Grishko et al. (2010) found that local anaesthetics caused mitochondrial DNA damage in chondrocytes leading to cell death. While this may explain the mechanism of cell death at a molecular level, the effect of addition of epinephrine or preservatives or low pH on local anaesthetic toxicity is yet unclear and needs to be investigated further.

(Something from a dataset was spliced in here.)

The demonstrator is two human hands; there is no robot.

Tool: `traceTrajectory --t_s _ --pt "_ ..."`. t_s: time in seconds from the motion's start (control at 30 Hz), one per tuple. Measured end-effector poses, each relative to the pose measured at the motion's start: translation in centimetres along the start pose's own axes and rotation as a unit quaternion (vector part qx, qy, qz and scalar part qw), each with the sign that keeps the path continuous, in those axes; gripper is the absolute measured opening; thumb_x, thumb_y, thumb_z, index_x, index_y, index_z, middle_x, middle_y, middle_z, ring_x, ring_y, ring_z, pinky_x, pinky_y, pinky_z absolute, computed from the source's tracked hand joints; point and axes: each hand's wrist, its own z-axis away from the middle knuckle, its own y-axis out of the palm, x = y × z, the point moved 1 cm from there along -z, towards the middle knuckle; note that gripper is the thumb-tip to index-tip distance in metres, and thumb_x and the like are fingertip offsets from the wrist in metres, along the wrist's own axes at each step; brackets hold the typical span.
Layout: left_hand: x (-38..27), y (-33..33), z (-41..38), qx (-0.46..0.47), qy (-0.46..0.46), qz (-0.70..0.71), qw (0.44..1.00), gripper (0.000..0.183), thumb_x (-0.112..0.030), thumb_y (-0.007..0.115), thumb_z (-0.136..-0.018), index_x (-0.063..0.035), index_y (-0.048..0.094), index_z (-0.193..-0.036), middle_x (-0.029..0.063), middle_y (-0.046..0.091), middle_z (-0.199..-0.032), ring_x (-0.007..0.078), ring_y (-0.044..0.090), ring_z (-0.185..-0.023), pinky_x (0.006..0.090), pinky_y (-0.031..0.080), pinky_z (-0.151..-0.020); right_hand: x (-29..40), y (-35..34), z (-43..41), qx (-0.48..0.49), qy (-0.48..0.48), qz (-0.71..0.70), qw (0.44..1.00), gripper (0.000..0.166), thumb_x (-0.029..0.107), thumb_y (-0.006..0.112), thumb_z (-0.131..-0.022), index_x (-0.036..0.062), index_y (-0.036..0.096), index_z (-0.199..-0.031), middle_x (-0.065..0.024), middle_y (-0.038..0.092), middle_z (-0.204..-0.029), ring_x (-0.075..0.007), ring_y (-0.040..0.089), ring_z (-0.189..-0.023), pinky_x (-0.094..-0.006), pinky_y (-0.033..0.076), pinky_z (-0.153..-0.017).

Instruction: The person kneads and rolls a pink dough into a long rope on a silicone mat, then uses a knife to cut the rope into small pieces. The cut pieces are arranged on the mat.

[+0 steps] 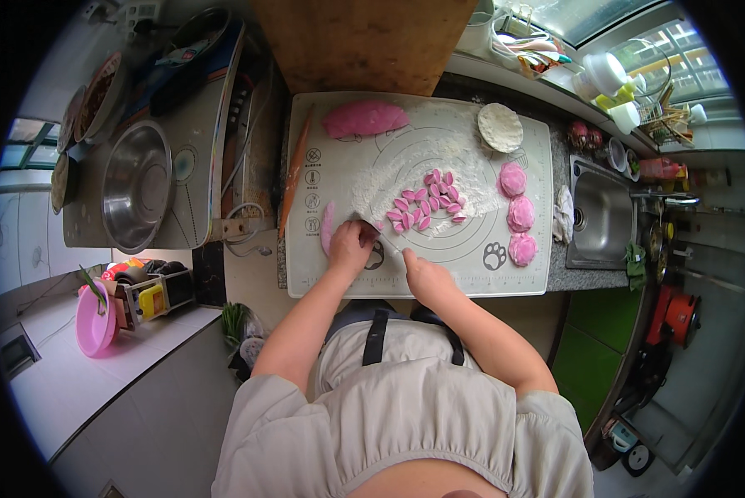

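Observation:
My right hand [427,278] grips the handle of a kitchen knife [387,239], whose blade slants up and left to my left hand [351,246]. The left fingers are bent at the blade; what lies under them is hidden. Left of that hand a thin strip of pink dough [328,227] lies on the white pastry mat [403,287]. Several small cut pieces of pink dough [425,200] sit in scattered flour [477,194]. Flattened pink dough rounds [521,214] line the mat's right side, below a bowl of flour [500,127]. A large pink dough lump [365,119] rests at the back.
A tapered wooden rolling pin [296,168] lies along the mat's left edge. A white cloth [563,215] is beside the steel sink [604,215] on the right. On the left, a steel basin [137,187] stands on another table. A wooden board [363,43] rises behind the mat.

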Motion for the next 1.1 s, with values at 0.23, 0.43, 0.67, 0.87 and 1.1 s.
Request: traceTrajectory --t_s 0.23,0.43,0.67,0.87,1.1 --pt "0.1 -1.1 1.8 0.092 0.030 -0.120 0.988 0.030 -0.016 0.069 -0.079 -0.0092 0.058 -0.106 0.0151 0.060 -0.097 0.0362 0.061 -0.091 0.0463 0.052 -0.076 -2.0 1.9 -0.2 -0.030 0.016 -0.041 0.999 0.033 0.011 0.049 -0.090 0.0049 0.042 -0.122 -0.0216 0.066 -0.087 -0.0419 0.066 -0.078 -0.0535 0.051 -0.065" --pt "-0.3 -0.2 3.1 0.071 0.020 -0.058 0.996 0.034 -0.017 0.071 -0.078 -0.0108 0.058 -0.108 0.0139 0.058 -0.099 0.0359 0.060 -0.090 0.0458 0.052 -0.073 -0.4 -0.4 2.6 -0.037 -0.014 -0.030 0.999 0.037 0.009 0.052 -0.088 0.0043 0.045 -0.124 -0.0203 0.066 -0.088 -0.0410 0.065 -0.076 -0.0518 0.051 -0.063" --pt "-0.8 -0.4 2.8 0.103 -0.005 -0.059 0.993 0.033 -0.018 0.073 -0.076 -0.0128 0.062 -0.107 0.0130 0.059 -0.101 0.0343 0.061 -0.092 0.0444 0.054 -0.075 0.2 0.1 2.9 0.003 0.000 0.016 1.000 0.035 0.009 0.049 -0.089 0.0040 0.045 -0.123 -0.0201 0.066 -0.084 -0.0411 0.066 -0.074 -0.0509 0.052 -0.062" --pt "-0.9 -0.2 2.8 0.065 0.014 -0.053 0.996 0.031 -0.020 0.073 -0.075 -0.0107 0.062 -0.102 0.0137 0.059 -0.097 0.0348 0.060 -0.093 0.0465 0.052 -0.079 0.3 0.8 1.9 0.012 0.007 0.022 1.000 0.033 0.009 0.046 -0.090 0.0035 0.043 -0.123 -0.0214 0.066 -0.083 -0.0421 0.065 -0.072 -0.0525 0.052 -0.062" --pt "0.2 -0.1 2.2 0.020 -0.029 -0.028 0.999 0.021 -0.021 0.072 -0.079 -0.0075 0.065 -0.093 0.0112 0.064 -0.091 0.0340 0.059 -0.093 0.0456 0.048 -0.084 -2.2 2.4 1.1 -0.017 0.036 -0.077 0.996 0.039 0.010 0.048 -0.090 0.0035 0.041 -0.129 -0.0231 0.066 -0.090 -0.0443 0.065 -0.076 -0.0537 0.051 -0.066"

We acknowledge the limitations of an in vitro model and recognise that further clinical studies are required to confirm or refute our laboratory findings. Ideally this should be in the form of a randomised controlled trial with long term follow up comparing the effects of a single exposure or multiple injections of local anaesthetics with those who have no local anaesthetic exposure. The development of arthritis and requirement of total joint arthroplasty can be an outcome measure. However, this would be very difficult to conduct as patients may refuse to have local anaesthetic injections once presented with the published evidence regarding possible adverse effects. Also, it will be very difficult to match patients for all the risk factors for osteoarthritis. For this reason, a long term follow up study with cartilage uptake MRI sequences may be more realistic.

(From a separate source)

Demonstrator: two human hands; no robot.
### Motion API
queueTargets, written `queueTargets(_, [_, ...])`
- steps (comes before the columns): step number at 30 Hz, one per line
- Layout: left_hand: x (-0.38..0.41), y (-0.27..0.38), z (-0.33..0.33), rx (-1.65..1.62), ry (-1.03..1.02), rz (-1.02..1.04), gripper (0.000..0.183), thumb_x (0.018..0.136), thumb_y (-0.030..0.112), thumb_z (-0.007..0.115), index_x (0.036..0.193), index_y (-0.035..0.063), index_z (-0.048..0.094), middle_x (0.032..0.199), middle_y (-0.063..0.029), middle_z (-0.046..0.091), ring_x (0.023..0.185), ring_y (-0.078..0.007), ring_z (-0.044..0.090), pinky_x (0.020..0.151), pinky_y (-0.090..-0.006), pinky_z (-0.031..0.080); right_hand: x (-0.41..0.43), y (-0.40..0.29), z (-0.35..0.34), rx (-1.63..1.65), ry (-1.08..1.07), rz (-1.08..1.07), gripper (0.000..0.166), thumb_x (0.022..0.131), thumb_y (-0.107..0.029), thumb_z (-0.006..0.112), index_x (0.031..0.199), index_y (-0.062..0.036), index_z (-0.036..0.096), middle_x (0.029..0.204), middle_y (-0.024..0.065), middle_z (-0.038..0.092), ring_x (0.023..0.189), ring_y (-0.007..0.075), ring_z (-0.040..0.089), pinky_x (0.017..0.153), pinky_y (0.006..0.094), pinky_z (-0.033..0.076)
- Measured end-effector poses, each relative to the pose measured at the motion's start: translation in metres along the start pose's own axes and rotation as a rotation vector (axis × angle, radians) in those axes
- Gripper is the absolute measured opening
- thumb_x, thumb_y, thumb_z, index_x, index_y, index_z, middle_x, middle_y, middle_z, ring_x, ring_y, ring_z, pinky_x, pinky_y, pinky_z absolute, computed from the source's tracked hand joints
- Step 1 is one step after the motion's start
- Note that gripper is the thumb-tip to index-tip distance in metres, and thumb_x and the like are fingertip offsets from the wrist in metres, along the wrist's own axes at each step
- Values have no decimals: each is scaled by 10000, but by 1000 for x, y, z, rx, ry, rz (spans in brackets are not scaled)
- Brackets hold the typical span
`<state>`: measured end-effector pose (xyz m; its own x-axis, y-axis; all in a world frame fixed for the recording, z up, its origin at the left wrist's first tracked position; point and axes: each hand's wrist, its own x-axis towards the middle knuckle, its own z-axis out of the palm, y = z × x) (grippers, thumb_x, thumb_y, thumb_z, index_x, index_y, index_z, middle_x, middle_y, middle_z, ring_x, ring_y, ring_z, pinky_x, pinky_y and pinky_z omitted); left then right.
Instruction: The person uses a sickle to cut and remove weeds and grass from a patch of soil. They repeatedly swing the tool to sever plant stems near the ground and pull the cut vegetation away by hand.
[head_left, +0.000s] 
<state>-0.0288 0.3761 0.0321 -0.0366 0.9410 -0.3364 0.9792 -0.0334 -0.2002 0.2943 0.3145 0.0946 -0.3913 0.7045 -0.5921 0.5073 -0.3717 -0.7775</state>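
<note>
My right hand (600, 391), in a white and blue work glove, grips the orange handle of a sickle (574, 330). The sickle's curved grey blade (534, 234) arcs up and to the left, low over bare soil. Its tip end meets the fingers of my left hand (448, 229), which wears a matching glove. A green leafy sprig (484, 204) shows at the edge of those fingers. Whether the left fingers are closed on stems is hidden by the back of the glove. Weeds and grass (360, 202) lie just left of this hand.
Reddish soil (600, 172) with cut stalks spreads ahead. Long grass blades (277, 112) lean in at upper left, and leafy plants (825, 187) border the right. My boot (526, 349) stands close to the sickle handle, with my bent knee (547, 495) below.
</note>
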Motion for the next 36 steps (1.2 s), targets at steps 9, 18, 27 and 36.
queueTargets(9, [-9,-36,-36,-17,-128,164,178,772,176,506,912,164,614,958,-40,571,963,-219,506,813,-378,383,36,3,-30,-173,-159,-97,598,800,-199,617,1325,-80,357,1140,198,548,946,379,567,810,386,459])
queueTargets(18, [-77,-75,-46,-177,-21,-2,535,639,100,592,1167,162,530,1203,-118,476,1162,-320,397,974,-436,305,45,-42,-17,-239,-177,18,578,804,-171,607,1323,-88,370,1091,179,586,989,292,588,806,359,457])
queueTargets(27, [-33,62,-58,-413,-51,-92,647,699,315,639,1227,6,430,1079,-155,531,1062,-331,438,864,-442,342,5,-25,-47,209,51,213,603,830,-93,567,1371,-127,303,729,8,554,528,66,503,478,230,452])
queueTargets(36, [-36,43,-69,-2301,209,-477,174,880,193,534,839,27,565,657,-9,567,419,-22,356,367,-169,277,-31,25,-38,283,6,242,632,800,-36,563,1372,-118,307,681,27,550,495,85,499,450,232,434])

We do not know if the addition of Glucosamine will have any neutralising effect on the analgesic properties of the local anaesthetic solution. This will need to be further established with a clinical study.

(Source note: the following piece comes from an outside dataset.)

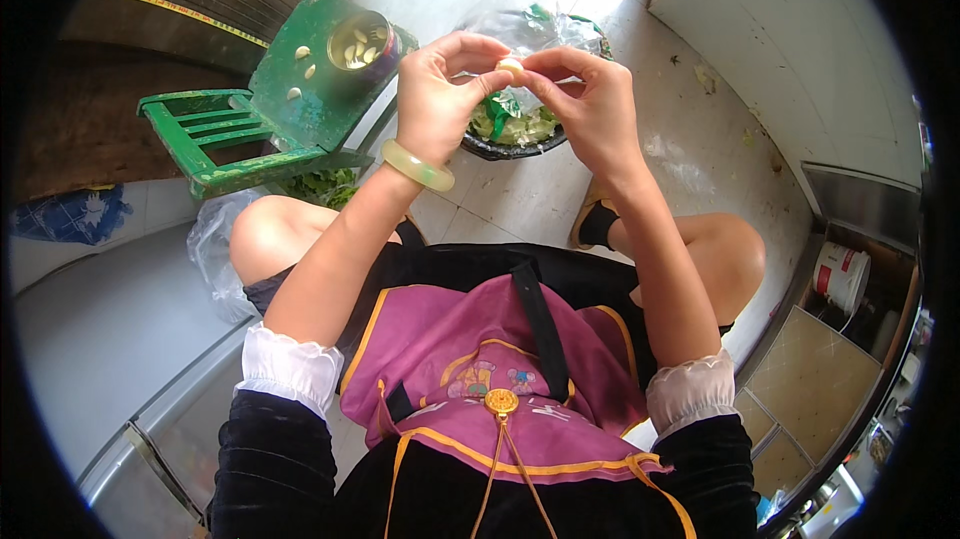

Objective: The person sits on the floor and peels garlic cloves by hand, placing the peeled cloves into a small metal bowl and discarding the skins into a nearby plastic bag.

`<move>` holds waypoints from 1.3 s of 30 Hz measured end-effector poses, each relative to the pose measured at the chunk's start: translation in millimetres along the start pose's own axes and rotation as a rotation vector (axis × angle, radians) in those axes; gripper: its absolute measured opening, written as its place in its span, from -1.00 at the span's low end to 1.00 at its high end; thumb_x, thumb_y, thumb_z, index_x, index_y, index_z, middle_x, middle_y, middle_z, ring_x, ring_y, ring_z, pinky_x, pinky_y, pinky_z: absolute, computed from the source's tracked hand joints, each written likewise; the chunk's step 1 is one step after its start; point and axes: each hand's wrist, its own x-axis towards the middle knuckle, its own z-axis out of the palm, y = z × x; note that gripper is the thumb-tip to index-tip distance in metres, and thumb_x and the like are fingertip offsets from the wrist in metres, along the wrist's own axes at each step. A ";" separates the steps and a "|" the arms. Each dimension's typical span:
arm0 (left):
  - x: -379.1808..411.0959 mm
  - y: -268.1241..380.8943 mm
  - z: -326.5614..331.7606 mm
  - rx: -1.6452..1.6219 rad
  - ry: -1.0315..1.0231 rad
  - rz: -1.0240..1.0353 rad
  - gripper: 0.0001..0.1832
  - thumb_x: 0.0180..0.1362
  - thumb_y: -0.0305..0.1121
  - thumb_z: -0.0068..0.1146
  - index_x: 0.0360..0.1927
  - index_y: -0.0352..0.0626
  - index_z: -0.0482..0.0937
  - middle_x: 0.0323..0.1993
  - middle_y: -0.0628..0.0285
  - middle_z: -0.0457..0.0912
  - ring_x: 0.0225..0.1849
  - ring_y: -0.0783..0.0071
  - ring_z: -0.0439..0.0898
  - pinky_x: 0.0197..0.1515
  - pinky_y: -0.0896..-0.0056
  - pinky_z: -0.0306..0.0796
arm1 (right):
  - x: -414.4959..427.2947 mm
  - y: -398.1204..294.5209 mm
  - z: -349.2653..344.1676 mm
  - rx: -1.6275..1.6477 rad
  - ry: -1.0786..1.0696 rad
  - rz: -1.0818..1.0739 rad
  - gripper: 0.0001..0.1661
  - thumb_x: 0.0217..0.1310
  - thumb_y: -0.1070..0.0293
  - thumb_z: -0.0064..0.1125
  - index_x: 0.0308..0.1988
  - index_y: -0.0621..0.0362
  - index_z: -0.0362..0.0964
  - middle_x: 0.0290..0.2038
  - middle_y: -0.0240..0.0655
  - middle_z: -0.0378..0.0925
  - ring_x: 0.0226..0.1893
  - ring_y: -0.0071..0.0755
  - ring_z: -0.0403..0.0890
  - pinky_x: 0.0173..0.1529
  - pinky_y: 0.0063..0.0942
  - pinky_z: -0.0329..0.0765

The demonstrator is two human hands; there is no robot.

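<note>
Between the fingertips of both hands is a pale garlic clove (511, 66). My left hand (446, 93), with a jade bangle (418, 165) at its wrist, pinches the clove from the left. From the right, thumb and forefinger of my right hand (589, 93) meet it. Below and behind them stands a dark, plastic-lined bin (517, 152) holding leafy green scraps (517, 126), its middle partly hidden by my hands. To the left, a green chair (289, 115) carries an open tin can (365, 44) with several cloves inside. Loose cloves (302, 52) lie on the seat beside it.
Leafy greens (322, 186) lie under the chair, near a clear plastic bag (225, 254) by my left knee. A purple apron (480, 359) covers my lap. At right are a white cabinet (787, 51) and a low shelf with a white bucket (840, 278).
</note>
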 end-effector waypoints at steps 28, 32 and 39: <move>5.1 -4.6 -9.0 -0.372 -0.101 -0.199 -0.78 0.16 -0.50 0.15 -0.10 -0.25 0.52 -0.14 0.11 0.63 -0.13 0.49 0.61 -0.02 0.52 0.48 | -0.2 0.8 -0.5 0.062 0.109 -0.042 -0.90 0.03 0.57 0.21 -0.35 0.28 0.58 -0.46 -0.24 0.63 -0.43 -0.48 0.66 -0.29 -0.55 0.59; 4.1 -3.9 -8.1 -0.360 -0.093 -0.186 -0.78 0.16 -0.51 0.16 -0.11 -0.29 0.51 -0.16 0.12 0.63 -0.12 0.47 0.60 0.02 0.48 0.49 | -2.1 -2.9 2.0 0.049 0.088 -0.020 -0.88 0.03 0.54 0.23 -0.33 0.28 0.59 -0.45 -0.24 0.64 -0.44 -0.48 0.66 -0.29 -0.55 0.59; 3.0 -1.6 -5.1 -0.225 -0.082 -0.113 -0.80 0.09 -0.53 0.22 -0.18 -0.31 0.55 -0.23 0.14 0.65 -0.18 0.46 0.63 -0.02 0.46 0.50 | -2.6 -4.1 0.9 -0.083 0.107 -0.033 -0.89 0.01 0.51 0.24 -0.36 0.28 0.58 -0.50 -0.24 0.63 -0.47 -0.49 0.66 -0.34 -0.56 0.58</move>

We have used cartilage from elderly patients wherein the cellular changes due to ageing would have commenced. We also only investigated sulphate metabolism and not cell viability. We would have liked to use an assessment of cell viability to complement our study but the cost of confocal or fluorescent microscopy was well outside our study grant. The cartilage from the femoral heads would have exhibited the changes associated with ageing and may also have suffered further insult in the form of fracture haematoma and inflammation. However, the metabolic activity should still be comparable to that of young cartilage. Although we did not perform a power analysis our sample size of a minimum of 26 specimens was larger than most other published studies.

A possible method for obviating a proportion of the damage caused by intra-articular local anaesthetic would be to co-inject bupivacaine with glucosamine and to avoid other local anaesthetic agents altogether. Further work needs to be carried out to ascertain the merits of this technique.

Conclusion

Our results showed that all local anaesthetic solutions inhibited proteoglycan metabolism in articular cartilage and the addition of Glucosamine was able to reduce the inhibition of metabolism caused by 0.5% Bupivacaine. Intra-articular injection of local anaesthetics requires careful consideration of risks and benefits. Further clinical studies are required to assess whether any clinically relevant damage occurs to a joint injected with local anaesthetic.